→ WHAT IS BEING ASKED
Transcribe the listing underneath, keeping each word exact and omitting the images.

→ PROVIDED MATERIAL
= Beginning of Section =
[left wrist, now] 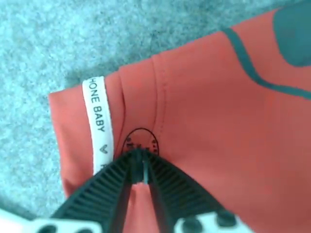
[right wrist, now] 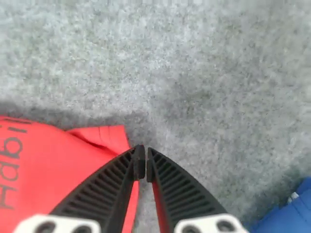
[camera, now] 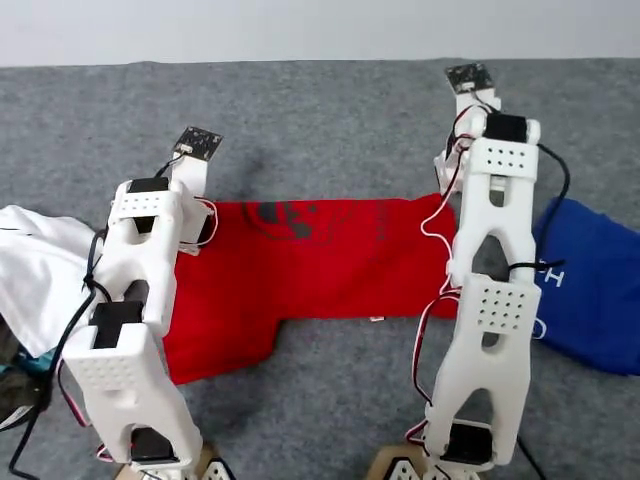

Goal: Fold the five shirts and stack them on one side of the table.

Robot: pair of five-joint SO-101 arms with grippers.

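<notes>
Left arm (camera: 140,300): white, stretched forward from its base, angled slightly outward; wrist bent down.
Left wrist camera (camera: 197,143): sits ahead of the wrist, tilted.
Left gripper (left wrist: 142,156): points down; black ribbed fingers (left wrist: 107,189) pressed together, tips pinching the red shirt (left wrist: 218,136).
Right arm (camera: 490,300): white, stretched nearly straight forward, reaching farther than the left arm; wrist bent down.
Right wrist camera (camera: 468,75): at the far end of the arm, tilted.
Right gripper (right wrist: 142,164): points down; black ribbed fingers (right wrist: 109,187) closed, tips touching each other; whether any cloth is caught between them cannot be told.
</notes>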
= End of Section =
→ EXERCISE OUTPUT
[left wrist, now] 
[right wrist, now] 
[camera, now] 

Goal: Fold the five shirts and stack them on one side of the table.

Robot: pair of five-joint SO-101 arms with grippers.

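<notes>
Left arm (camera: 140,300): white, stretched forward from its base, angled slightly outward; wrist bent down.
Left wrist camera (camera: 197,143): sits ahead of the wrist, tilted.
Left gripper (left wrist: 142,156): points down; black ribbed fingers (left wrist: 107,189) pressed together, tips pinching the red shirt (left wrist: 218,136).
Right arm (camera: 490,300): white, stretched nearly straight forward, reaching farther than the left arm; wrist bent down.
Right wrist camera (camera: 468,75): at the far end of the arm, tilted.
Right gripper (right wrist: 142,164): points down; black ribbed fingers (right wrist: 109,187) closed, tips touching each other; whether any cloth is caught between them cannot be told.
</notes>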

Nothing further remains to be added to the answer.